Morta il 18 marzo, si è reso impossibile il trasferimento al Paese d'origine. E la burocrazia ha fermato tutto.

(red.) La sua vicenda è balzata agli onori della cronaca anche nazionale. La storia arriva da Pisogne, nel bresciano, dove una donna di origine macedone e di fede musulmana è deceduta lo scorso 18 marzo per un male incurabile. Ma vista l’emergenza sanitaria in corso e connessa al coronavirus, è stato impossibile portare la salma in Macedonia per la tumulazione. E quindi è rimasta in casa per una settimana e vegliata dalle figlie e dal marito.

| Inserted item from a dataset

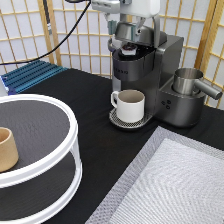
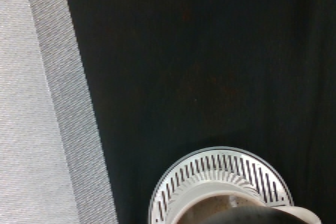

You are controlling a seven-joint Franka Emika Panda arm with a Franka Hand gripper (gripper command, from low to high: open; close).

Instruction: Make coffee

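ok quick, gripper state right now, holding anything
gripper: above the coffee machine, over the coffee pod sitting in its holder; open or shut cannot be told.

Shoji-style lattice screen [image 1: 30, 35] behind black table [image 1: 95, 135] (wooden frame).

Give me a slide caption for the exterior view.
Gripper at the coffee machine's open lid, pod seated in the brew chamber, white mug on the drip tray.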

La stessa famiglia ha denunciato il fatto che l’agenzia funebre non sarebbe stata in grado di sbloccare la situazione, così come l’Associazione Culturale Islamica di Brescia, quella delle comunità islamiche italiane e nemmeno dal cimitero Vantiniano a Brescia. Di fronte a questa vicenda, causata anche dalla burocrazia, si è fatto avanti il Comune di Pisogne che al momento ha tumulato la salma nel cimitero del paese e in vista, quando l’emergenza sarà terminata, di disporre una soluzione definitiva.